“可我为什么没收到?”
傅子皋初初听闻清回没收到信,亦是十分纳闷,思量了一会儿,“或是因信还未至,你便已离开应天府?”
“可京中好友在你放榜后给我传的信,我两封都已先后收到了。”清回此话一出,心中微愣,她好似明白了。
平日里自己传信,多是用的家中养着专门送信的家仆。清扬与若蔚自然亦是。这种专人递送只为这一事,速度最快。可傅子皋如今还并未立业,其父又远在耀州,自是没有专供递信的仆从。
如今递铺遍及国朝,几乎每间隔25里便设一铺,专配马匹、铺兵。铺兵传信有规定时限,能有速度保证。可却只限朝中官员之间使用。傅子皋尚未入仕,也是不能够的。
想来,他若给自己传信,只能去专业商铺中步递,顶多再加些钱急脚。速度自然是比不上清扬二人了……
果又听傅子皋继续:“我去京中铺子里递的信,还特约定加急……”
果真是去铺子里……是自己想当然了,竟并未料到这处。

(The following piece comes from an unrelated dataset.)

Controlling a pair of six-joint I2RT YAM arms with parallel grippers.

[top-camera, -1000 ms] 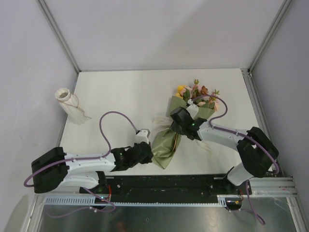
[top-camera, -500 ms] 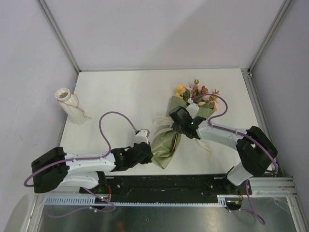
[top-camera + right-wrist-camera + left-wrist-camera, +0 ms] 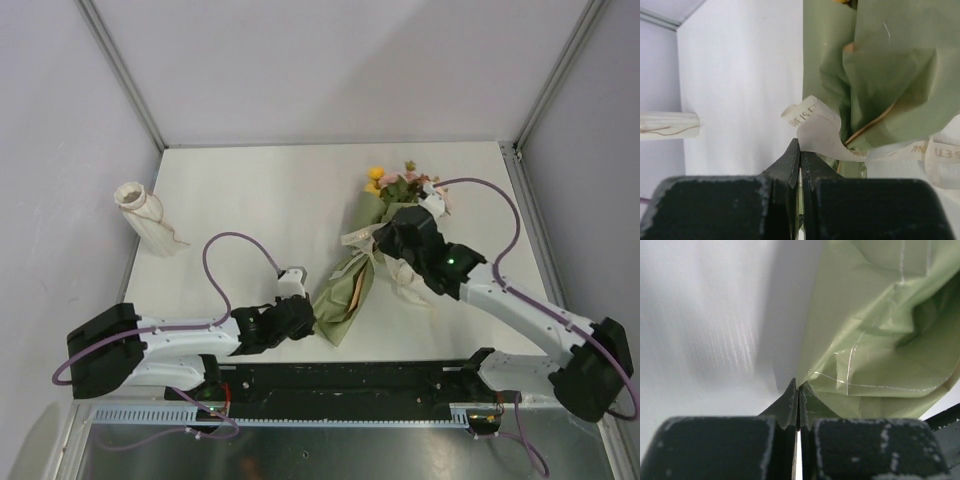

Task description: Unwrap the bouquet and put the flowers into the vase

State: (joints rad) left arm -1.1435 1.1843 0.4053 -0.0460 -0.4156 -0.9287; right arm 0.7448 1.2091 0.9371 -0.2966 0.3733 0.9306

她蓦地一咬下唇,颊上有些发烫。糟糕,刚才种种,竟都成了自己胡闹。
她觉得可没脸再去看傅子皋了,忙把脸转向亭中红柱子,自拿帕子拭干了泪。
“是以是因何?”傅子皋又问她了。
还没想好怎么圆回去,她有些发急。正是一天最暖的时辰,日头融融地照在她春装上,竟生了些暑热。自己不开口,身边人竟也不开口。一时四周安静无声,她似乎都能听见傅子皋的呼吸声。
何时他竟离自己这样近了……
清回只觉自己心怦怦跳着,脑子里糊成一团,什么都想不清,什么都说不明。红霞晕上了脸,染上了颈。她低头看自己绞着帕子的那只手,好似也有些微发红……
……当真是十分难为情。
“我想明白了,”傅子皋突然出声,“路途遥远,那信传失了也未可知。”
“这便去你父亲书房中吧。”
“啊?”这便想明白了么?清回愣愣地点点头,紧跟着立起身子,暗自松了一口气。再拿眼看向傅子皋,见他已退回了原地,就立在亭子外等自己。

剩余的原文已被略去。